TO DO ▸
Return all lines in the data where the string "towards" can be found.

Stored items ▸
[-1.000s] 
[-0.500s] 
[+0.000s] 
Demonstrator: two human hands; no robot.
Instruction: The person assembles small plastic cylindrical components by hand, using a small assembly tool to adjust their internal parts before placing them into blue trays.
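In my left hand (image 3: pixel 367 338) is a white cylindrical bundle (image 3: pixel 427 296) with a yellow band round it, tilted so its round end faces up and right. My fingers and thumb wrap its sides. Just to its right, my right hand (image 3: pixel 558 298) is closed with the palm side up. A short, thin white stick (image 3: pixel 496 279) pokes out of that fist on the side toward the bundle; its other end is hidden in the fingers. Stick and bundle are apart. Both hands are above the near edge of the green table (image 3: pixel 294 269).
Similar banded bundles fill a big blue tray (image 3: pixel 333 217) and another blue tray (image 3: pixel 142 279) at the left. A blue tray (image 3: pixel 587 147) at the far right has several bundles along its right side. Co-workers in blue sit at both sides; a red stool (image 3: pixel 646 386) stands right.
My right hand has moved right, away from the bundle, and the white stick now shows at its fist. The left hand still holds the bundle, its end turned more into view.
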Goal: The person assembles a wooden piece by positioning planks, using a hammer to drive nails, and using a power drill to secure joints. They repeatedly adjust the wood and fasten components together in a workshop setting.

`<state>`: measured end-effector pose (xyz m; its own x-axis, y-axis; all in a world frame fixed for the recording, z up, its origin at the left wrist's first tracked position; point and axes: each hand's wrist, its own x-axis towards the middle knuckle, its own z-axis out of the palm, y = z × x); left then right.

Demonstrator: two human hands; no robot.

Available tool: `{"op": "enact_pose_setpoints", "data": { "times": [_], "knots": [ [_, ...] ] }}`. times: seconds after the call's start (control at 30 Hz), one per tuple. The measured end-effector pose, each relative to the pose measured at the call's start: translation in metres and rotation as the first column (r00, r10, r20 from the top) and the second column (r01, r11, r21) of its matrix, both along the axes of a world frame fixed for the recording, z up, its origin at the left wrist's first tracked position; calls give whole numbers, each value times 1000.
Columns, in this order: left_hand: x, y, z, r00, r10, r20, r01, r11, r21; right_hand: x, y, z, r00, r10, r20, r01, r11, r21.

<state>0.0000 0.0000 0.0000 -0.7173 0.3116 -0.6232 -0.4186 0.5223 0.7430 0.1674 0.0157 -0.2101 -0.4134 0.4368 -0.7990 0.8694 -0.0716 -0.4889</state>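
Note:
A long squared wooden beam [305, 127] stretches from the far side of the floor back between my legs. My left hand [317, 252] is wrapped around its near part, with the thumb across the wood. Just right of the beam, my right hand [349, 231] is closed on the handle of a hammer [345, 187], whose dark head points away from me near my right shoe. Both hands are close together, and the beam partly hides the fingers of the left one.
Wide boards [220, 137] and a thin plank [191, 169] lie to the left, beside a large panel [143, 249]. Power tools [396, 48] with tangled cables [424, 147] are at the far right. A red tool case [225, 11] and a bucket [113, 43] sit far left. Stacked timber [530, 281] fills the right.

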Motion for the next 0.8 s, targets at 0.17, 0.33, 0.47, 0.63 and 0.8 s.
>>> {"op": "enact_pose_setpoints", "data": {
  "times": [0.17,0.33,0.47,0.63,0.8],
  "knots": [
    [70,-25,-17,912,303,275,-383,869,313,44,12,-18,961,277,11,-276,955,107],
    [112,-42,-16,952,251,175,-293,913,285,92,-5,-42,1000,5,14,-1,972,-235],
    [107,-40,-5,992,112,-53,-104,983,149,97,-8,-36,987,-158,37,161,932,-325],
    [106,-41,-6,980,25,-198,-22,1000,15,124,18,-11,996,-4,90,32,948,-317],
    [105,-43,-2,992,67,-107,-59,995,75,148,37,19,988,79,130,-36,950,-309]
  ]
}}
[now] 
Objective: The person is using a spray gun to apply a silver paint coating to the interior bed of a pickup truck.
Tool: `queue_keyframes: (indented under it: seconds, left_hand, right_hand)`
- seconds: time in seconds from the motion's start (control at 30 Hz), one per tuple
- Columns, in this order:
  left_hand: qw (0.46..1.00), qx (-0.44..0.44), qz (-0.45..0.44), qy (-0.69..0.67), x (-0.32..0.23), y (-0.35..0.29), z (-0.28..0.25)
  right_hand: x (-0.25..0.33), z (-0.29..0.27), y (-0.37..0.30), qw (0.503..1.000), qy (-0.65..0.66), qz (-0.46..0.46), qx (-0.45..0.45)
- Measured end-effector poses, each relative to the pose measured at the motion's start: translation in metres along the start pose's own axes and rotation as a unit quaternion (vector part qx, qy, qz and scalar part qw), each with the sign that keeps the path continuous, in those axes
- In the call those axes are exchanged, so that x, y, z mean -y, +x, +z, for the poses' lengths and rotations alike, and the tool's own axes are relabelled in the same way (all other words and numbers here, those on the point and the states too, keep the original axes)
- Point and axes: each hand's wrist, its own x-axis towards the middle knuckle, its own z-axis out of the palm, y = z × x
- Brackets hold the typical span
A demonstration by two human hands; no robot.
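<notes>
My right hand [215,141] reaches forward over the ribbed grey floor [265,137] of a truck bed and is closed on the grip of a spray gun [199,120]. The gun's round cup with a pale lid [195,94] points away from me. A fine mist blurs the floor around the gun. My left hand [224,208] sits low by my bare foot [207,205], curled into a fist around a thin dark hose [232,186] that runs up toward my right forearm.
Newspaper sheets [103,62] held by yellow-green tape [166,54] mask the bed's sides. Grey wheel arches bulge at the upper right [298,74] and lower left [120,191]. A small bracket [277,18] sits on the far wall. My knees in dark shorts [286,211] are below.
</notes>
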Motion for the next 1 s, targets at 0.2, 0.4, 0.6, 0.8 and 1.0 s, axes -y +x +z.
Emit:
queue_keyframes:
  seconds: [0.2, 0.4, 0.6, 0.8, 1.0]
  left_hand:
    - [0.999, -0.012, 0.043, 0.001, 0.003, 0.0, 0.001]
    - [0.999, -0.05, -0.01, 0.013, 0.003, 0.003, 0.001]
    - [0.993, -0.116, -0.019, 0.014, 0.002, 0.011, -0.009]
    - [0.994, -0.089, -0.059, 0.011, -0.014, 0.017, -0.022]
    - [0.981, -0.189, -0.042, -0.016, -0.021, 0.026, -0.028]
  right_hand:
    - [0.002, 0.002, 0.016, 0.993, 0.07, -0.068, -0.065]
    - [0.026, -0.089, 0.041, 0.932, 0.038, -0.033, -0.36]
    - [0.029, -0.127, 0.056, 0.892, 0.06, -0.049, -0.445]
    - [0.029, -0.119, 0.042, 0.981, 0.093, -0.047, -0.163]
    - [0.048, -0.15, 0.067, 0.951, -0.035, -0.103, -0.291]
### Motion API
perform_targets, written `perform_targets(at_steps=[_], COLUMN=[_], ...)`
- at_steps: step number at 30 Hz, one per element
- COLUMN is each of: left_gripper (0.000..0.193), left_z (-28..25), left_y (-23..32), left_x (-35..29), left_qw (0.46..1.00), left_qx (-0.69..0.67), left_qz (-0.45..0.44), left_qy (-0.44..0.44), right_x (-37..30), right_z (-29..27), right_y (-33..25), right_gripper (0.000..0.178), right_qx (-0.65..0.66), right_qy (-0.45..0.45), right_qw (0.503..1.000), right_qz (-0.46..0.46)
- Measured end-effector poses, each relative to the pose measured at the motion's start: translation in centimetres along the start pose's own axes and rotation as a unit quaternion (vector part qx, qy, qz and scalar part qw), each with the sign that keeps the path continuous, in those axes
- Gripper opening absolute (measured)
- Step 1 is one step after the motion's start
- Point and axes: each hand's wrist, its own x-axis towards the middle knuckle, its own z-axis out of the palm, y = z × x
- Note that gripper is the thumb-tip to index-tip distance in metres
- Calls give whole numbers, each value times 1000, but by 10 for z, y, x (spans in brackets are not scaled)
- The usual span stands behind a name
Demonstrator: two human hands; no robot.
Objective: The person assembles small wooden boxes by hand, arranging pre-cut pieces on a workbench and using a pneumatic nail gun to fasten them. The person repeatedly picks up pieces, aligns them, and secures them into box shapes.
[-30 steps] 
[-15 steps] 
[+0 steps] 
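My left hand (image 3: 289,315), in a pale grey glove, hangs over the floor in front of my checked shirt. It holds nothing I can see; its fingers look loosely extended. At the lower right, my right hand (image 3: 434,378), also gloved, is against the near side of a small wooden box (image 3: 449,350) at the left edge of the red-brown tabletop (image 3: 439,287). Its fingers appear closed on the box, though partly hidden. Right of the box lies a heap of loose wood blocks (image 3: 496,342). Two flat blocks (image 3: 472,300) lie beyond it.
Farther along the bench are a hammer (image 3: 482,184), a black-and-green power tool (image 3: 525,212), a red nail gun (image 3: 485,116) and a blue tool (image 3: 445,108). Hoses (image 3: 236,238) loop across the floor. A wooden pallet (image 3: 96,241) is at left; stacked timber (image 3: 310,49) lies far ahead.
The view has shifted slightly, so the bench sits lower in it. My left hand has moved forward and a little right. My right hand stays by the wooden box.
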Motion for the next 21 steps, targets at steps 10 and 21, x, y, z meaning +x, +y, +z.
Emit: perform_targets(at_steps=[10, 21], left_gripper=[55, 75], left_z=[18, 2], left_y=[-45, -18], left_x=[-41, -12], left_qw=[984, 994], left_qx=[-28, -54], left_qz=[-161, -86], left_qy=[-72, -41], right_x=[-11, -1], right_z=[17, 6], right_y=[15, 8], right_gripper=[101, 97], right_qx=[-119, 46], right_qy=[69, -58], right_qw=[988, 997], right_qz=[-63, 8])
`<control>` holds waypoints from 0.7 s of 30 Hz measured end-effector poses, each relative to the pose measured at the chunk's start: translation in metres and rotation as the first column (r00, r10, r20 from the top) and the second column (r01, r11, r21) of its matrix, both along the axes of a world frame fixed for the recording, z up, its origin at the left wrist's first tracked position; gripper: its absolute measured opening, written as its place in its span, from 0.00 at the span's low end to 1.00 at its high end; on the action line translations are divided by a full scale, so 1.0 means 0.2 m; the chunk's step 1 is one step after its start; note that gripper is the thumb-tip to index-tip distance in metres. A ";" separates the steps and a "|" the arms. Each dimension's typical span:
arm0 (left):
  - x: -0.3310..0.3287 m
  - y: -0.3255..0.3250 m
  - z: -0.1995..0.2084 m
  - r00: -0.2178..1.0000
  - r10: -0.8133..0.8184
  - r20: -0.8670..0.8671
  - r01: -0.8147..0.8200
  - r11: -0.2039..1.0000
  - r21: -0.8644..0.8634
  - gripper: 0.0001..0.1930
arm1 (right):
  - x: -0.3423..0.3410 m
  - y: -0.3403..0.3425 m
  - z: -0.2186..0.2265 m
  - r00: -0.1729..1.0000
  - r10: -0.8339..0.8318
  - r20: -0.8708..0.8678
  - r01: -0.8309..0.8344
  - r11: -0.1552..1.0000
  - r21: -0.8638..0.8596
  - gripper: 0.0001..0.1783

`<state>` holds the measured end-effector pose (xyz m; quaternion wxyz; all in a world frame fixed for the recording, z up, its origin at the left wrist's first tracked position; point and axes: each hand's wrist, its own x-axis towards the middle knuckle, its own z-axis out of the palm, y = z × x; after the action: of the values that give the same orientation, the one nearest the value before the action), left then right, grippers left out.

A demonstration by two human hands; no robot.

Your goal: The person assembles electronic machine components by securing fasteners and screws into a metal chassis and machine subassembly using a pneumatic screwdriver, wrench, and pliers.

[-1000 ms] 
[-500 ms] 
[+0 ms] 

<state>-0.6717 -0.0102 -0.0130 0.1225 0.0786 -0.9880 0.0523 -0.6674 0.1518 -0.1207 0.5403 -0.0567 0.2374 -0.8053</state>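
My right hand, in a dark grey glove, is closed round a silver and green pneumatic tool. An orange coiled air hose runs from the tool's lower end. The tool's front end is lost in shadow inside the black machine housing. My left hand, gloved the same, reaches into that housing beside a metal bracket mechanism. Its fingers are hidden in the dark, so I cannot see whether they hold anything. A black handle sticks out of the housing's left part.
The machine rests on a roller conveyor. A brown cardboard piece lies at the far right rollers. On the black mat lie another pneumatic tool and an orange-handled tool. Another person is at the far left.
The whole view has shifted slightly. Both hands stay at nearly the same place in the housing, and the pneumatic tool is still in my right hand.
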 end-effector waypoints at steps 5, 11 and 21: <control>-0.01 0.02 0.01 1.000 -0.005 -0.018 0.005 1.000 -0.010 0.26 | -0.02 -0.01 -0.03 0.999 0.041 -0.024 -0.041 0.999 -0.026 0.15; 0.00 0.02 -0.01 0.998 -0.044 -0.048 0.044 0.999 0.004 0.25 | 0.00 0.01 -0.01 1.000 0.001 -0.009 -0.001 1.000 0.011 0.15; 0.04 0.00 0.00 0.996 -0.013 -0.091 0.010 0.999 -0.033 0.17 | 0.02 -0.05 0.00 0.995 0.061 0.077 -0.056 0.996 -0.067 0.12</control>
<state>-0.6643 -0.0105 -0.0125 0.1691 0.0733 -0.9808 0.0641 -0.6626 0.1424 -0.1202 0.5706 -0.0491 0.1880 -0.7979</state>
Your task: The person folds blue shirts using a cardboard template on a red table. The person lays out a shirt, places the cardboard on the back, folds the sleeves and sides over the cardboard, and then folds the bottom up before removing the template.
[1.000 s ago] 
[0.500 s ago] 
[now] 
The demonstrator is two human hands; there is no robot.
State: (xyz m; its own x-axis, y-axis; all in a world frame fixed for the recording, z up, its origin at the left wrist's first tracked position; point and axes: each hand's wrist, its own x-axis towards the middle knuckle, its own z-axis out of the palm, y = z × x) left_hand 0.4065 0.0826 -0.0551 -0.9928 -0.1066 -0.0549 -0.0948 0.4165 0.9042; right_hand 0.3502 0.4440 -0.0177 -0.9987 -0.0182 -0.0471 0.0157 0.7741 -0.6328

WRITTEN SOLUTION ▸
`<state>`: measured end-effector pose (xyz m; its own x-axis, y-axis; all in a world frame fixed for the recording, z up, its origin at the left wrist's first tracked position; point and axes: each hand's wrist, its own x-axis towards the middle knuckle, its own z-axis out of the palm, y = z × x); left then right.
- Point and axes: each hand's wrist, its own x-axis towards the middle knuckle, its own z-axis out of the palm, y = z × x
- Point and axes: each hand's wrist, its own x-axis towards the middle knuckle, its own z-axis out of the palm, y = z × x
`<state>` holds the measured end-effector pose (xyz m; quaternion wxyz; all in a world frame fixed for the recording, z up, its origin at the left wrist's first tracked position; point and axes: each hand's wrist, its own x-axis towards the middle knuckle, its own z-axis out of the palm, y = z × x; after the action: of the values that give the same orientation, the one nearest the value before the action), left then right, grippers left out.
State: (xyz m; its own x-axis, y-axis; all in a world frame fixed for the recording, z up, its origin at the left wrist's first tracked position; point and axes: each hand's wrist, its own x-axis towards the middle knuckle, its own z-axis out of the palm, y = z × x) left_hand 0.4065 0.0826 -0.0551 -0.9928 -0.1066 -0.0549 -0.0948 0.4165 0.9042; right_hand 0.3502 0.4440 -0.0177 -0.9987 -0.0182 -0.0471 0.0157 0.7741 -0.6328

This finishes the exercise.